WPC treatment of bearings has also shown to be very beneficial. Even though bearings are made of soft metals like aluminum, lead, tin, and zinc, they can be WPC treated with no change in dimension. The treated bearing shows a reduction in friction and an improvement in fatigue strength to where their load bearing capacity has improved from 20 to 50 percent.

WPC treatment has proven to work well on solving problematic transmission issues as well. WPC can obviously be applied to the gears and shafts. It can also be applied to cases and housings. WPC has found that some cases of transmission gear failure in some cars can be traced to flex in the transmission case, which allows the gears lash to change under load. WPC treating the case reduces this and transmission life is improved. Take note of this for your transfer case Evo owners. DSM owners and builders of the WRX and Sentra SE-R should pay attention here as well.

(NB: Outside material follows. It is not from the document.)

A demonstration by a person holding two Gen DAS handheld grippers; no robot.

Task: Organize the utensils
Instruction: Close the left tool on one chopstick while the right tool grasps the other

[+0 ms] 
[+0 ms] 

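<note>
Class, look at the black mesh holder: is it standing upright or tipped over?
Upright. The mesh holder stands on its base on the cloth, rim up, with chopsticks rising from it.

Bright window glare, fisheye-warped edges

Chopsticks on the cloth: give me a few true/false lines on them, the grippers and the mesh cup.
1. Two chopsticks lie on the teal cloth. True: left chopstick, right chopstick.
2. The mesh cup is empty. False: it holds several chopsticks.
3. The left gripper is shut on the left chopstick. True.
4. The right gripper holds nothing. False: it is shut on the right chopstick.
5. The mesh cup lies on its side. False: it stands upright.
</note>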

The only drawbacks to WPC are that it's much more expensive than shot peening and there is currently only one place in the country doing it. Although it is still relatively inexpensive for the multiple benefits it provides with its improvement of fatigue strength, reduction of friction, and improvements in wear resistance, and it's cheaper than coatings.

We have used both shot peening and WPC extensively on our race and project cars and found these processes to save us a lot of money in parts failure and maintenance, as well as reducing our DNF rate in racing.

Superior Surface Finish
Surface imperfections exposed to high cyclic stress loading lead to pitting, fretting, and crack initiation. During the WPC treatment process surface imperfections such as microcracks and micropores are effectively removed. This leads to a finish unrivalled by conventional alternatives.

Although the WPC process is usually invisible to the naked eye, under a microscope, the low-friction, tough, microdimpled surface is apparent. This surface is formed with no change in dimensions or distortion in the part. The surface also removes stress risers caused by machining or other forming processes.

It is well known that nearly all fatigue failures propagate at the surface. The superior surface hardness of WPC treated parts is a result of a localized energy release. This causes the matrix of the metal component to form a more compact nano - crystalline structure. Crack iniation is considerably reduced once parts have been treated.